Published online by Cambridge University Press: 15 September 2022
Introduction
While different dimensions of environment – physical, social, cultural, political – can be considered separately, together they form the environmental context of place that is central to an ecological perspective. Throughout their lives, people live in dynamic interaction with this context, developing psychological understanding of it (Wahl and Lang, 2004; Keating et al, 2013), a view referred to here as ‘environmental living’. Environmental living in later life is the focus of the following five chapters. We move to national (meso-) and local (micro-) scales of reference, using the UK and England as an example, in which locations, settings and situations can be examined. As these scenarios are central to research undertaken by the author and colleagues over the past decades, Chapter 6 forms a bridge to empirical research connecting issues relating to intergenerational and age-related environments. The concept of ‘home’ alongside associated issues of ‘homeland’ is pivotal in this discussion; it is introduced here and is a running theme throughout.
Home and homeland
The word ‘home’ has diverse cultural definitions and is at the heart of a breadth of literature. For many it is a locational term, which is focused on specific housing yet often has a broader base regarding neighbourhood, community, city and nation – connecting with the concept of homeland. This extended definition includes layers of attachment that help to define a person's identity within a particular place. Space and place merge in a meaning of home that is associated with the personal through positive concepts of belonging, security, familiarity and privacy, while sometimes guarding negative concerns regarding gendered domestic activity, non-decent housing, isolation, loneliness and a life of fear or abuse (Peace, 2015).

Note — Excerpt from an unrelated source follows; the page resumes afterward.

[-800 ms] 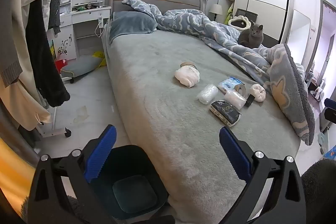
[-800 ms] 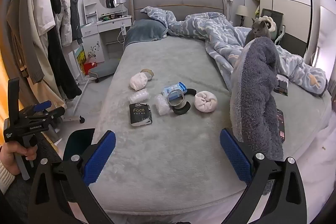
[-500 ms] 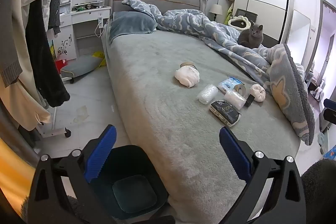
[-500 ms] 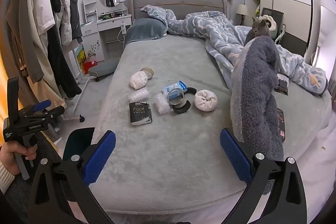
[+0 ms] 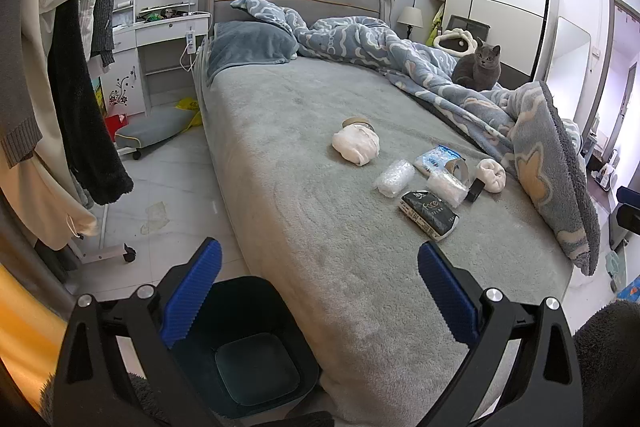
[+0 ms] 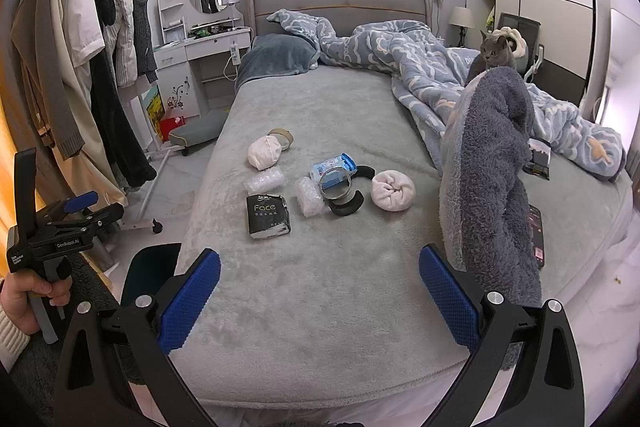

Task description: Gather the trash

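Loose trash lies in a cluster on the grey bed [image 6: 320, 287]: a black "Face" tissue pack [image 6: 267, 215] [image 5: 429, 215], two clear bubble-wrap rolls [image 6: 265, 180] [image 6: 309, 195], a blue-white wet-wipe pack [image 6: 334, 165], a tape roll [image 6: 336, 185], two white sock balls [image 6: 391, 190] [image 6: 264, 153]. A dark green bin [image 5: 236, 343] stands on the floor at the bed's near corner. My left gripper [image 5: 318, 291] hangs open over the bin and bed edge, empty. My right gripper [image 6: 319, 301] is open over the bed's foot, short of the trash.
A grey cat [image 5: 478, 67] sits on the rumpled blue duvet [image 6: 420, 67] at the right. A fluffy grey blanket fold [image 6: 494, 179] rises near my right fingers. Coats hang on a rack [image 6: 80, 67] at left. A dressing table [image 5: 160, 39] stands beside the headboard.
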Tool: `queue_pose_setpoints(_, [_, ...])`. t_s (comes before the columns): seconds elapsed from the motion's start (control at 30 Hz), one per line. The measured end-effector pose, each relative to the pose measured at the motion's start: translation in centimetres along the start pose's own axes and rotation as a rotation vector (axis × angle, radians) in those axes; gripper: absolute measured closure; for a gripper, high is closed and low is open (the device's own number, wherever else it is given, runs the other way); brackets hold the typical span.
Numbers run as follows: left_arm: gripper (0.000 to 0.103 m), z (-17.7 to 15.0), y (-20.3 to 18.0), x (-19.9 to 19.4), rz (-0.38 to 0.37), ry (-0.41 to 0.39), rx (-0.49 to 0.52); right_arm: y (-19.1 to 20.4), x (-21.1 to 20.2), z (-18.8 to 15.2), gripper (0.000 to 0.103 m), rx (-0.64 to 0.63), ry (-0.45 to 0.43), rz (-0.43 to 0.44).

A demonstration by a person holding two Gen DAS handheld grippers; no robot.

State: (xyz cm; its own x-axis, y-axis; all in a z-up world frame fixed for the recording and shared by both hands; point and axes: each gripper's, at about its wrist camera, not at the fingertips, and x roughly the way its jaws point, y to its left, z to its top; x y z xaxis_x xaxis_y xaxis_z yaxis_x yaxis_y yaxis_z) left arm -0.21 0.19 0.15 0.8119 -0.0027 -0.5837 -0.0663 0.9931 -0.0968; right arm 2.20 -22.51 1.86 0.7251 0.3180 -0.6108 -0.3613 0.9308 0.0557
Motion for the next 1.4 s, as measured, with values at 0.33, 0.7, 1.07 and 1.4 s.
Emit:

Consideration of the meaning of home is essential to discussion of the environments of ageing as part of the person– environment (P–E) dynamic, place attachment and the understanding of ageing in place. Chapters 4, 6, 7, 8 reflect on its meaning through physical/built, social, locational and personal aspects to understand how a sense of home embodies the older person through times of continuity, relocation and change. A question raised by the author elsewhere will continue to be considered: ‘Can the ideology of home be re-created throughout later life in any place including non-domestic and age-segregated communal settings?’ (Peace, 2015, p 450).